== Required action ==
Pictures appear among the records. Write out all else exactly as it stands.
--- Supplied records Enclosed Below ---
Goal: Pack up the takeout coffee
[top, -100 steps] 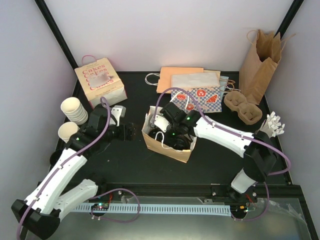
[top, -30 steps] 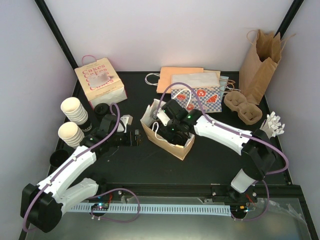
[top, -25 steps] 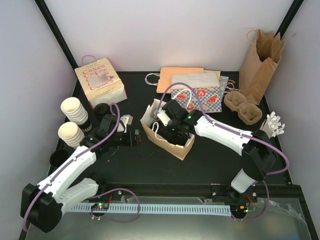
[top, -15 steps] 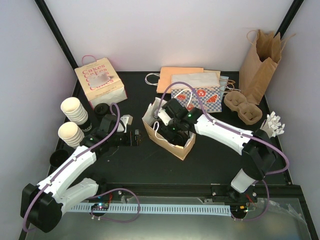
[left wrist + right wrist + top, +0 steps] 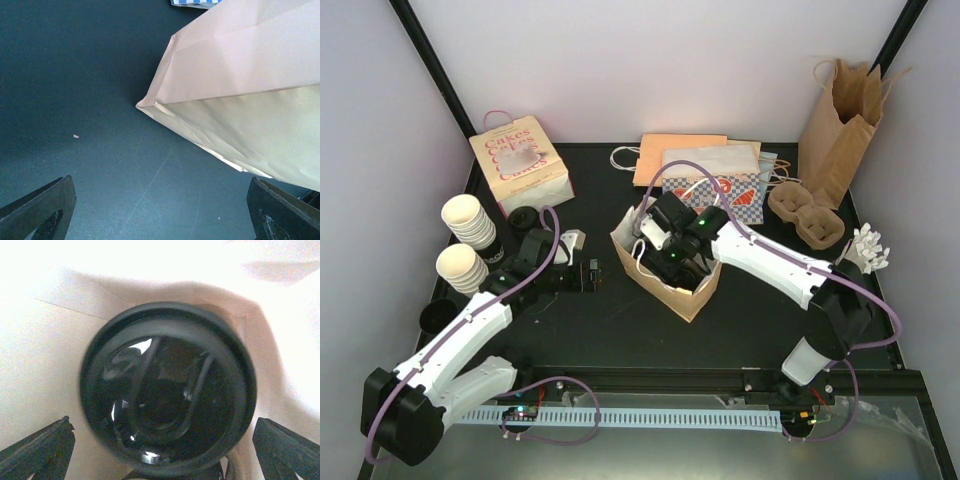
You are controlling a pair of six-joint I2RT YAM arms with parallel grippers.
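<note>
The takeout coffee (image 5: 167, 390) fills the right wrist view from above: its round black lid sits inside the small brown paper bag (image 5: 672, 292) at the table's middle. My right gripper (image 5: 165, 445) reaches down into the bag's mouth, open, one finger on each side of the lid and clear of it. In the top view the right gripper (image 5: 670, 255) hides the cup. My left gripper (image 5: 590, 275) rests low over the table just left of the bag, open and empty. In the left wrist view the bag's corner and side (image 5: 240, 100) lie ahead of the left gripper (image 5: 160, 212).
A Cakes box (image 5: 520, 165), two stacks of lidless cups (image 5: 468, 222) and loose black lids (image 5: 525, 215) stand at the left. Flat paper bags (image 5: 705, 170) lie at the back. A cup carrier (image 5: 807, 215) and a tall brown bag (image 5: 840, 115) are at the right.
My right gripper has opened and let go of the coffee inside the bag. The bag has shifted a little right and stands straighter. The left arm has stayed put.
</note>
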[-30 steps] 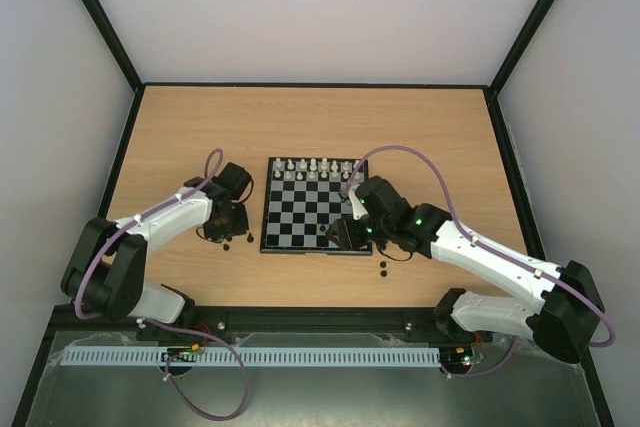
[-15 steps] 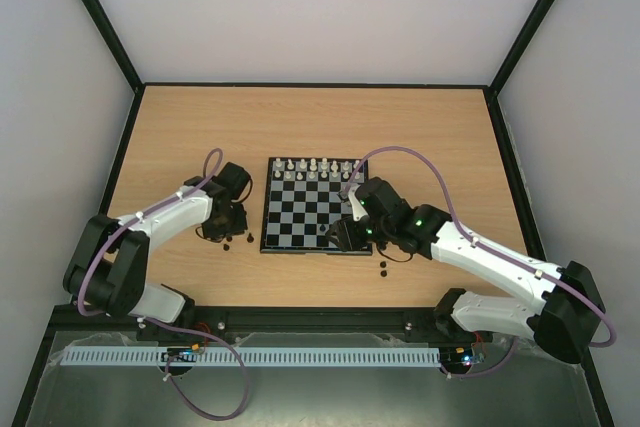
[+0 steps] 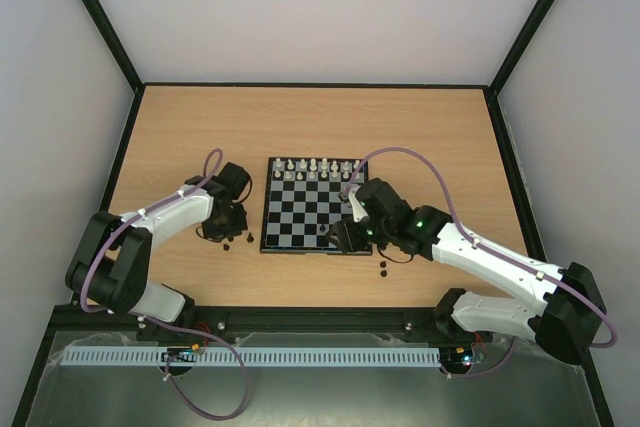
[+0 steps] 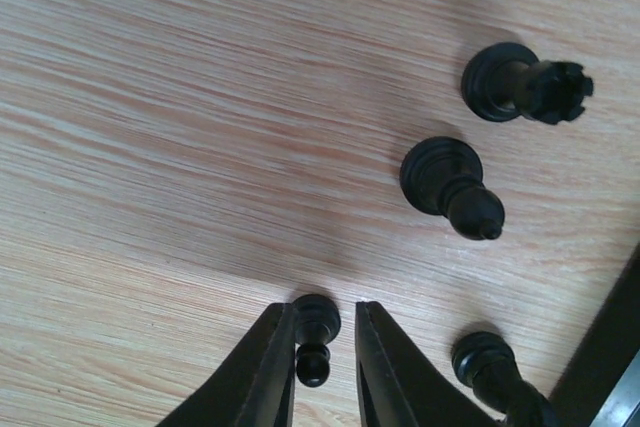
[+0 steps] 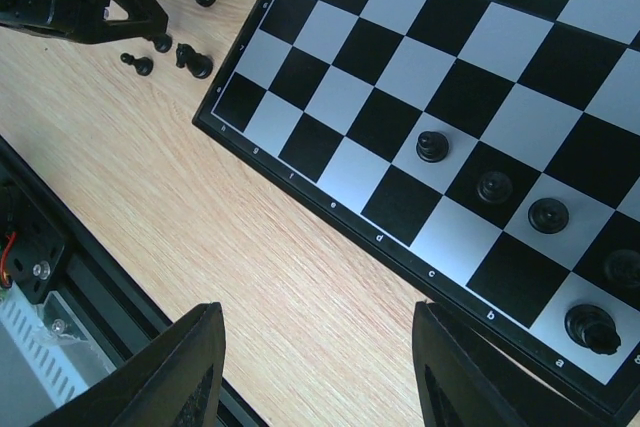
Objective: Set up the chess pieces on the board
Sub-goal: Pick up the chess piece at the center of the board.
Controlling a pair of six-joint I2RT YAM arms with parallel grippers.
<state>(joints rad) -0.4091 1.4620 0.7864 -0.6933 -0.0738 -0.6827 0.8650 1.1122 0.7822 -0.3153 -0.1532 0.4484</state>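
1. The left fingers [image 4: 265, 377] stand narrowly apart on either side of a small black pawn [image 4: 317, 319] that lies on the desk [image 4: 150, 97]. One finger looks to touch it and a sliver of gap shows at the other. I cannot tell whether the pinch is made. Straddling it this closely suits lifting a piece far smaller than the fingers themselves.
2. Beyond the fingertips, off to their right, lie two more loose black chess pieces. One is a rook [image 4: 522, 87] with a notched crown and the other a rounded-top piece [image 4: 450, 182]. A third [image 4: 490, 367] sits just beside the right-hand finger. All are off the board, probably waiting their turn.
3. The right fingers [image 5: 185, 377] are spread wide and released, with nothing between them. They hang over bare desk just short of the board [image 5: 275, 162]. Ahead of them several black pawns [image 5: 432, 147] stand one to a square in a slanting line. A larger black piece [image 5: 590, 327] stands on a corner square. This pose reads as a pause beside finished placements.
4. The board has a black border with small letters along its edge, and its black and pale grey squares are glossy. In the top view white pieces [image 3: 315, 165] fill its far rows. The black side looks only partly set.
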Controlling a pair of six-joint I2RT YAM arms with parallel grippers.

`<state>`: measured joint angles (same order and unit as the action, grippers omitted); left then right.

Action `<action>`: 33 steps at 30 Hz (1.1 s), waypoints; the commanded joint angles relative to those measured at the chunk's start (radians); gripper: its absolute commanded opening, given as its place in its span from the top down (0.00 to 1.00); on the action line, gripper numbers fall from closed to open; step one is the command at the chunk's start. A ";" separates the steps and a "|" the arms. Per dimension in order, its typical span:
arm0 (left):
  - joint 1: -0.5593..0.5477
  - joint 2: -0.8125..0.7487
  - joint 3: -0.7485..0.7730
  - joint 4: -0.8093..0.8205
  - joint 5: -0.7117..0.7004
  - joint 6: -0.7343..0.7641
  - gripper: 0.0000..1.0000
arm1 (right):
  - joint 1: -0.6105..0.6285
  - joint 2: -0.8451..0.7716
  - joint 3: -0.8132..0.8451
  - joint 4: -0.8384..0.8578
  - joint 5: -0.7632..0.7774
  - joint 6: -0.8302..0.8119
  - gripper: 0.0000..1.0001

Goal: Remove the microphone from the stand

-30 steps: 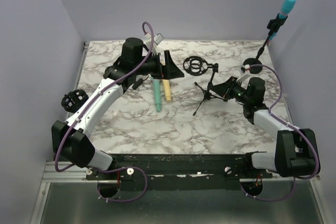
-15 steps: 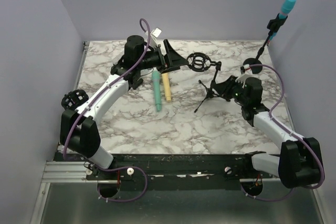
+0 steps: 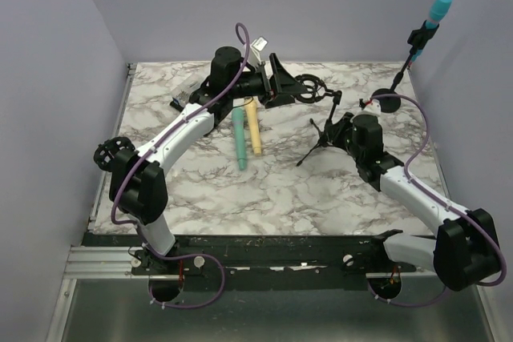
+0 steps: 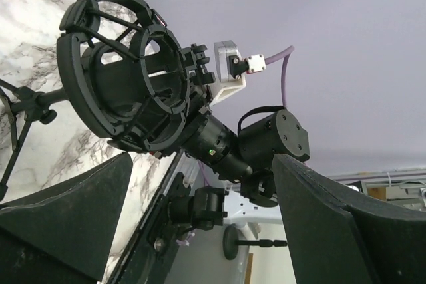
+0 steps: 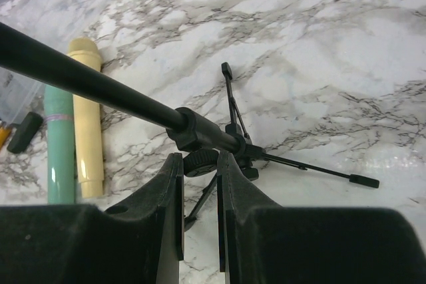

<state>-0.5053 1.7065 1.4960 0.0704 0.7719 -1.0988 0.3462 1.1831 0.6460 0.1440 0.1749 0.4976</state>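
Top view: the tripod stand is seen near the middle of the marble table, right of centre, with its pole tilted toward the back. The shock mount is carried at the far end of the pole.

Right gripper: the jaws are drawn almost together and the stand is pinched at the small knob just under the pole collar, where the legs meet. In the right wrist view the knob is seen between the two fingers, and the pole runs off to the upper left.

Left gripper: it is held at the back of the table, just left of the shock mount. The jaws are spread wide and nothing is gripped. In the left wrist view the mount is framed ahead of the open fingers, apart from both.

Microphones: a green microphone and a yellow microphone are laid side by side on the table, touching or nearly so, left of the tripod. A teal-tipped microphone is held in the clip of a tall stand at the far right corner.

A second shock mount is noted at the left edge of the table.
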 commanded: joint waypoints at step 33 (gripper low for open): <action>0.074 -0.293 0.024 -0.492 -0.019 0.559 0.06 | -0.436 0.156 -0.124 0.409 -1.068 0.432 0.39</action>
<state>-0.4385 1.4555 1.4700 -0.2428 0.7696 -0.7486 -0.0795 1.2949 0.5343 0.3344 -0.7475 0.8162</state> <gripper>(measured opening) 0.929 0.613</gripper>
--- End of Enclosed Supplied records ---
== Reply to the task ==
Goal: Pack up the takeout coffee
[top, -100 steps] 
[top, -30 steps] 
[top, -25 steps] 
[top, -15 steps] 
[left wrist + right wrist + top, +0 steps] 
You are controlling a pair of six-joint I2RT YAM arms with parallel grippers.
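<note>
The takeout coffee (image 5: 167, 390) fills the right wrist view from above: its round black lid sits inside the small brown paper bag (image 5: 672, 292) at the table's middle. My right gripper (image 5: 165, 445) reaches down into the bag's mouth, open, one finger on each side of the lid and clear of it. In the top view the right gripper (image 5: 670, 255) hides the cup. My left gripper (image 5: 590, 275) rests low over the table just left of the bag, open and empty. In the left wrist view the bag's corner and side (image 5: 240, 100) lie ahead of the left gripper (image 5: 160, 212).
A Cakes box (image 5: 520, 165), two stacks of lidless cups (image 5: 468, 222) and loose black lids (image 5: 525, 215) stand at the left. Flat paper bags (image 5: 705, 170) lie at the back. A cup carrier (image 5: 807, 215) and a tall brown bag (image 5: 840, 115) are at the right.
My right gripper has opened and let go of the coffee inside the bag. The bag has shifted a little right and stands straighter. The left arm has stayed put.
</note>
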[-30 steps] 
[-15 steps] 
[+0 steps] 
[+0 steps] 
[+0 steps] 
Objective: Set up the chess pieces on the board
Sub-goal: Pick up the chess piece at the center of the board.
Controlling a pair of six-joint I2RT YAM arms with parallel grippers.
<state>(joints rad) -0.4091 1.4620 0.7864 -0.6933 -0.0738 -0.6827 0.8650 1.1122 0.7822 -0.3153 -0.1532 0.4484</state>
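1. The left fingers [image 4: 265, 377] stand narrowly apart on either side of a small black pawn [image 4: 317, 319] that lies on the desk [image 4: 150, 97]. One finger looks to touch it and a sliver of gap shows at the other. I cannot tell whether the pinch is made. Straddling it this closely suits lifting a piece far smaller than the fingers themselves.
2. Beyond the fingertips, off to their right, lie two more loose black chess pieces. One is a rook [image 4: 522, 87] with a notched crown and the other a rounded-top piece [image 4: 450, 182]. A third [image 4: 490, 367] sits just beside the right-hand finger. All are off the board, probably waiting their turn.
3. The right fingers [image 5: 185, 377] are spread wide and released, with nothing between them. They hang over bare desk just short of the board [image 5: 275, 162]. Ahead of them several black pawns [image 5: 432, 147] stand one to a square in a slanting line. A larger black piece [image 5: 590, 327] stands on a corner square. This pose reads as a pause beside finished placements.
4. The board has a black border with small letters along its edge, and its black and pale grey squares are glossy. In the top view white pieces [image 3: 315, 165] fill its far rows. The black side looks only partly set.
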Controlling a pair of six-joint I2RT YAM arms with parallel grippers.

`<state>`: measured joint angles (same order and unit as the action, grippers omitted); left then right.

Action `<action>`: 33 steps at 30 Hz (1.1 s), waypoints; the commanded joint angles relative to those measured at the chunk's start (radians); gripper: its absolute commanded opening, given as its place in its span from the top down (0.00 to 1.00); on the action line, gripper numbers fall from closed to open; step one is the command at the chunk's start. A ";" separates the steps and a "|" the arms. Per dimension in order, its typical span:
arm0 (left):
  - joint 1: -0.5593..0.5477
  - joint 2: -0.8125..0.7487
  - joint 3: -0.7485..0.7730
  - joint 4: -0.8093..0.8205
  - joint 5: -0.7117..0.7004
  - joint 6: -0.7343..0.7641
  - gripper: 0.0000..1.0000
arm1 (right):
  - joint 1: -0.6105..0.6285
  - joint 2: -0.8451..0.7716
  - joint 3: -0.8132..0.8451
  - joint 4: -0.8384..0.8578
  - joint 5: -0.7632..0.7774
  - joint 6: -0.8302..0.8119
  - gripper: 0.0000..1.0001

Goal: Remove the microphone from the stand

-30 steps: 
-15 steps: 
+0 steps: 
+0 steps: 
+0 steps: 

<state>-0.5053 1.7065 1.4960 0.0704 0.7719 -1.0988 0.3462 1.1831 0.6460 0.1440 0.1749 0.4976</state>
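Top view: the tripod stand is seen near the middle of the marble table, right of centre, with its pole tilted toward the back. The shock mount is carried at the far end of the pole.

Right gripper: the jaws are drawn almost together and the stand is pinched at the small knob just under the pole collar, where the legs meet. In the right wrist view the knob is seen between the two fingers, and the pole runs off to the upper left.

Left gripper: it is held at the back of the table, just left of the shock mount. The jaws are spread wide and nothing is gripped. In the left wrist view the mount is framed ahead of the open fingers, apart from both.

Microphones: a green microphone and a yellow microphone are laid side by side on the table, touching or nearly so, left of the tripod. A teal-tipped microphone is held in the clip of a tall stand at the far right corner.

A second shock mount is noted at the left edge of the table.
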 commanded: joint waypoints at step 33 (gripper low for open): <action>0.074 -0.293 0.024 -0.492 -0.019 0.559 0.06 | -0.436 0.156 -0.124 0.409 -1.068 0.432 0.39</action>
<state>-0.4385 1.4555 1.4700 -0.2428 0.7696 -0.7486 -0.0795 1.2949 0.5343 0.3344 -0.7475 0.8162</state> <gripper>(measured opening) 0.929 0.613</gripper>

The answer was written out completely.